Each line below that contains the word "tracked" must be copied.
◇ ◇ ◇
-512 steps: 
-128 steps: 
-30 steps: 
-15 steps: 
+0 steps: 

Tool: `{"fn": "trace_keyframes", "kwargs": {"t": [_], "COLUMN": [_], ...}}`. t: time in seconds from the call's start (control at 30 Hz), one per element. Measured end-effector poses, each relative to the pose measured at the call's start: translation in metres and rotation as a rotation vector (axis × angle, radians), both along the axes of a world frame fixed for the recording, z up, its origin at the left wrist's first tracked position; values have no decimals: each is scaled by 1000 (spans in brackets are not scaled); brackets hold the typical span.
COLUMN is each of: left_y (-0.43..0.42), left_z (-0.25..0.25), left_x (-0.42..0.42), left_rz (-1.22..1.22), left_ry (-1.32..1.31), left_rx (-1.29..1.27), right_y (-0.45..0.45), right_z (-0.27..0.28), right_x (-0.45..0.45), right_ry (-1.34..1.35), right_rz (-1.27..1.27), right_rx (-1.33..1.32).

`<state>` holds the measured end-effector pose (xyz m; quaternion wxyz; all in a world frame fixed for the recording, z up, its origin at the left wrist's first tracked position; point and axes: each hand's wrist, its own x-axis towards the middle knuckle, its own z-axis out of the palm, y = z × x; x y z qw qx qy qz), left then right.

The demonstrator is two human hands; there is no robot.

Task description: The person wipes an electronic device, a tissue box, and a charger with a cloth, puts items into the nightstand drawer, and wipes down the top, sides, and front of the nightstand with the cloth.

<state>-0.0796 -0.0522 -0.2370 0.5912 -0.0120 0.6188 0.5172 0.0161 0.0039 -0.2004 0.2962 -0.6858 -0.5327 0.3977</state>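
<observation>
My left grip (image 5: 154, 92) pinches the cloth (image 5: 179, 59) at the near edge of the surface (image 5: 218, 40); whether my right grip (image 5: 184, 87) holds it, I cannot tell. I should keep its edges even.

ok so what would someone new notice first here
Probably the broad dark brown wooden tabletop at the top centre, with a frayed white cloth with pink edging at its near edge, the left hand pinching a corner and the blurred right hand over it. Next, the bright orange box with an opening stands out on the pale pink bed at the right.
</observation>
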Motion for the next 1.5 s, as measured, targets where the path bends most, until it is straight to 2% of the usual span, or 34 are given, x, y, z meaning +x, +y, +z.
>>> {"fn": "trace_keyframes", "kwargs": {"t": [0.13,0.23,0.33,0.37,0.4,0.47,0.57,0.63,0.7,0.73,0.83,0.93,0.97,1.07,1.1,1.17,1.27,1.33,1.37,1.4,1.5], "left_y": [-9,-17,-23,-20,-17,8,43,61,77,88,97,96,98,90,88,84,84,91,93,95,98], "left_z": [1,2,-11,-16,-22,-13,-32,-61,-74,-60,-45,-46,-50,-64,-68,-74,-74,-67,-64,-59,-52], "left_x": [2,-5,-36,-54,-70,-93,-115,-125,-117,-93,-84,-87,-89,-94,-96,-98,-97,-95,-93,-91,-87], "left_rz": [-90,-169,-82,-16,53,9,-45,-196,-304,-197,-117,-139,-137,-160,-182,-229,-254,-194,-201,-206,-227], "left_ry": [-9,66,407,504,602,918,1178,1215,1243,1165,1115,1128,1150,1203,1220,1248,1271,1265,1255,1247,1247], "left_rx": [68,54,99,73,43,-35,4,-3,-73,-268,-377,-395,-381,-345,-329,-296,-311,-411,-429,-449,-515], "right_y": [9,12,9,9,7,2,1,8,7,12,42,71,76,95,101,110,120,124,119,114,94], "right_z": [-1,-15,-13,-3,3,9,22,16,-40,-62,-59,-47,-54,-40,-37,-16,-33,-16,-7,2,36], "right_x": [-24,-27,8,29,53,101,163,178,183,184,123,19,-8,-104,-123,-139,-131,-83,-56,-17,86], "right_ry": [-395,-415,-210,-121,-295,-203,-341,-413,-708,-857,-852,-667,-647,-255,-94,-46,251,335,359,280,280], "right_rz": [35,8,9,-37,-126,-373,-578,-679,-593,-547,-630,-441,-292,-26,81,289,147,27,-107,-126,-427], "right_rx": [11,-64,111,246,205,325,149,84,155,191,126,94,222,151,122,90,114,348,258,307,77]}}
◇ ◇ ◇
[Output]
Tool: `{"fn": "trace_keyframes", "kwargs": {"t": [_], "COLUMN": [_], ...}}`. t: time in seconds from the call's start (control at 30 Hz), one per element. Measured end-effector poses, each relative to the pose measured at the call's start: translation in metres and rotation as a rotation vector (axis × angle, radians), both along the axes of a world frame fixed for the recording, z up, its origin at the left wrist's first tracked position; values have no decimals: each is scaled by 1000 (spans in brackets are not scaled); brackets hold the typical span.
`<state>` holds the measured end-effector pose (xyz m; quaternion wxyz; all in a world frame fixed for the recording, z up, its origin at the left wrist's first tracked position; point and axes: each hand's wrist, its own x-axis towards the middle knuckle, its own z-axis out of the palm, y = z × x; x y z qw qx qy qz), left then right.

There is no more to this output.